■ **EXERCISE**:
Images should be omitted while the rest of the data is duplicated exactly.
(Beginning of RECORDED DATA)
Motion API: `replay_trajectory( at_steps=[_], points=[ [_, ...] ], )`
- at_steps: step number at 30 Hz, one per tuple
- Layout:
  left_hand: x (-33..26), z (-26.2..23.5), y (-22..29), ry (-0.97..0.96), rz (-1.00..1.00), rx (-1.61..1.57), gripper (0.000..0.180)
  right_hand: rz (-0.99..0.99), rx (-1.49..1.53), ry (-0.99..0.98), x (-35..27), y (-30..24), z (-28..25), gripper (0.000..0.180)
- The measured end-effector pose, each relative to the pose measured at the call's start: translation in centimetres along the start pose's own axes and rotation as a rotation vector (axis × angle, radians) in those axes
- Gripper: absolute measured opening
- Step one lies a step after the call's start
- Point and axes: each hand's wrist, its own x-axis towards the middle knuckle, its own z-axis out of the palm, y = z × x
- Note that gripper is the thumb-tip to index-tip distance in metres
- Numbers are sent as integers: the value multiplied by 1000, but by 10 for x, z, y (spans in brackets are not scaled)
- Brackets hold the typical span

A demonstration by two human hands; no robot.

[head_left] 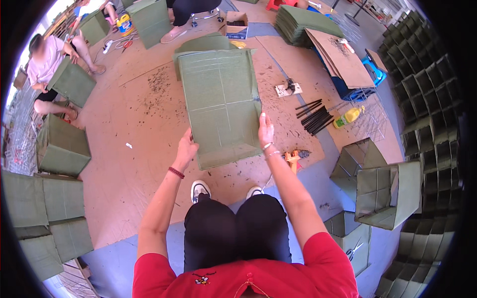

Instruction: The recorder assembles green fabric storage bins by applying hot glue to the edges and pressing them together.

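Between my two hands is a green fabric box (213,107) with thin wires crossing its face. It is tilted toward me above the cardboard floor covering. My left hand (185,149) grips its lower left edge, with the fingertips partly hidden. Along the right edge lies my right hand (266,131), fingers pressed to the side and pointing away from me. Behind this box, another green piece (201,43) shows in part. An orange power drill (296,158) rests on the floor just right of my right forearm.
Black strips (315,118) and a yellow bottle (349,117) lie to the right. Stacked green boxes (422,94) line the right side. Scissors (354,250) rest on a box at lower right. A co-worker (54,64) sits at left with a green box.
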Motion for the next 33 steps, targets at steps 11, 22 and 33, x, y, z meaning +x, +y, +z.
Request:
replay_trajectory(
  at_steps=[11,22,33],
  points=[
    [-81,-30,-41,-66,-130,-678,52,218,454,-13,-110,18,-53,57],
    [-26,-29,-33,77,-332,-754,44,452,811,-147,-74,30,-33,52],
    [-24,-33,-35,-152,-211,-412,41,177,658,-323,-33,134,-15,40]
  ],
)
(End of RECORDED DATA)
■ **ANSWER SPACE**:
Motion API: `replay_trajectory( at_steps=[_], points=[ [_, ...] ], )`
- at_steps: step number at 30 Hz, one per tuple
- Layout:
  left_hand: x (-33..26), z (-26.2..23.5), y (-22..29), ry (-0.97..0.96), rz (-1.00..1.00), rx (-1.61..1.57), gripper (0.000..0.180)
  right_hand: rz (-0.99..0.99), rx (-1.49..1.53), ry (-0.99..0.98), x (-35..27), y (-30..24), z (-28..25), gripper (0.000..0.180)
- The measured end-effector pose, each relative to the pose measured at the call's start: translation in centimetres along the start pose's own axes and rotation as a rotation vector (axis × angle, radians) in those axes
- Gripper: absolute measured opening
- Step one lies a step after the call's start
- Point and axes: each hand's wrist, its own x-axis towards the middle knuckle, its own z-axis out of the palm, y = z × x
- Note that gripper is the thumb-tip to index-tip distance in metres
- Numbers are sent as integers: the value multiplied by 1000, but by 10 for x, z, y (spans in brackets are not scaled)
- Brackets hold the typical span

A demonstration by two human hands; no robot.

[head_left] 

Instruction: The recorder assembles green fabric storage bins by applying hot glue to the edges and pressing them together.

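Between my two hands is a green fabric box (213,107) with thin wires crossing its face. It is tilted toward me above the cardboard floor covering. My left hand (185,149) grips its lower left edge, with the fingertips partly hidden. Along the right edge lies my right hand (266,131), fingers pressed to the side and pointing away from me. Behind this box, another green piece (201,43) shows in part. An orange power drill (296,158) rests on the floor just right of my right forearm.
Black strips (315,118) and a yellow bottle (349,117) lie to the right. Stacked green boxes (422,94) line the right side. Scissors (354,250) rest on a box at lower right. A co-worker (54,64) sits at left with a green box.
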Motion for the next 33 steps, targets at steps 11, 22 and 33, x, y, z meaning +x, +y, +z.
Request:
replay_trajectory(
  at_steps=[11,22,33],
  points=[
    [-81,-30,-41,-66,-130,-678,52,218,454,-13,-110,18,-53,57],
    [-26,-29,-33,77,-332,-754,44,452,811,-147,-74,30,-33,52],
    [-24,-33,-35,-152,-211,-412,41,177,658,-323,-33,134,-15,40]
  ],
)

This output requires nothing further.